# What is needed
Reproduce the entries below exactly, but only from the line containing "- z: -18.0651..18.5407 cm" to the line containing "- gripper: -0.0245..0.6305", inclusive.

(Dataset entries)

- - - - -

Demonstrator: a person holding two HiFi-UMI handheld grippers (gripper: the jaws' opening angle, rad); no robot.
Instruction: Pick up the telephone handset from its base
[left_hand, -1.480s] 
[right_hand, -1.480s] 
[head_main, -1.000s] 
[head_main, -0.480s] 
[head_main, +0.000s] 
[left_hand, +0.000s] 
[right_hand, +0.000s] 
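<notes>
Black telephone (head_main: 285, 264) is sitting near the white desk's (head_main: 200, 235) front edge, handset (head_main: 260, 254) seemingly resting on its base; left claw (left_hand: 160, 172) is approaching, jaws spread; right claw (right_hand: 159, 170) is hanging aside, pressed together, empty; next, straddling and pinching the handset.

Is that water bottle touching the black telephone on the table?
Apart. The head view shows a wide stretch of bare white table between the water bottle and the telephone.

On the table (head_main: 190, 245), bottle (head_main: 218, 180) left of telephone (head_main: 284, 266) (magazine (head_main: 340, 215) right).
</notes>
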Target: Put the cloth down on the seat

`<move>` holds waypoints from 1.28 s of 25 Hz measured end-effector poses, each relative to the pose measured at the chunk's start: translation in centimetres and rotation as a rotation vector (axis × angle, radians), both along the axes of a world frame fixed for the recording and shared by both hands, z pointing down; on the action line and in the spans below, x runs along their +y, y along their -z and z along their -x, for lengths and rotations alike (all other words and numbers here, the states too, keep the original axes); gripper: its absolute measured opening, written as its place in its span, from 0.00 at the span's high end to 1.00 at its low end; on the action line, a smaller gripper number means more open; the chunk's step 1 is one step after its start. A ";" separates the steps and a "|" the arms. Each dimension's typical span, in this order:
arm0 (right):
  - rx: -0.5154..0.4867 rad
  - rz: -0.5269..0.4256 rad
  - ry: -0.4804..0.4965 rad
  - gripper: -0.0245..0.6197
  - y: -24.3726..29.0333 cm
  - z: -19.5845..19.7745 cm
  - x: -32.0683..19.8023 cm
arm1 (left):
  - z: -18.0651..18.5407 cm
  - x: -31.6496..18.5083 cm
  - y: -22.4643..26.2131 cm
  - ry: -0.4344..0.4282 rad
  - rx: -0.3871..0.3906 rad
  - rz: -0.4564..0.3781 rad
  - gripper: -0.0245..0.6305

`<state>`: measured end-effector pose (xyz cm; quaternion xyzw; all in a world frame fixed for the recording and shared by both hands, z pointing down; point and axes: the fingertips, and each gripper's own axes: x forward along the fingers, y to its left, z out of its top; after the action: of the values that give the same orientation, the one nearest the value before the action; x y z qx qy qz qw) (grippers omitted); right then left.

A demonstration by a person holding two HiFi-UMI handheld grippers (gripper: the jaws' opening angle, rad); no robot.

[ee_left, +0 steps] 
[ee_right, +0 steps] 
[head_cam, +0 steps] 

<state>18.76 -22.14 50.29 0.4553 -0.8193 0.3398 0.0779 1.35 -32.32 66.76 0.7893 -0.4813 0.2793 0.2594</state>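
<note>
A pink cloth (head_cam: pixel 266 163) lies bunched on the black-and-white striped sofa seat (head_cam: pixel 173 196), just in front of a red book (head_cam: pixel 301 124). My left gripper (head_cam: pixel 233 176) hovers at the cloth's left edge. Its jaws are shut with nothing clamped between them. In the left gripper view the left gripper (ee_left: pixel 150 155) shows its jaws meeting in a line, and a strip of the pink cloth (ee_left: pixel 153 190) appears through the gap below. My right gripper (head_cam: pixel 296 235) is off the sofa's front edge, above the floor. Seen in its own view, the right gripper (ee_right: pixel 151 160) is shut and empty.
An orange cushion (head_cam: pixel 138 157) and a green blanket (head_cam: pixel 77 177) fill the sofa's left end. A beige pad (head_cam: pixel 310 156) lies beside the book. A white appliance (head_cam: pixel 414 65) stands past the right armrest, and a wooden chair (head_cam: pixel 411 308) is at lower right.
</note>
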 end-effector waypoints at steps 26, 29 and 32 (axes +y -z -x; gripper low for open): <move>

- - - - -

# Exercise output
  - z: -18.0651..18.5407 cm
  - x: -31.6496..18.5083 cm
  - y: -22.4643..26.2131 cm
  - ry: -0.4344..0.4282 rad
  - rx: -0.3871..0.3906 rad
  - rz: -0.4564..0.3781 rad
  - gripper: -0.0245..0.6305

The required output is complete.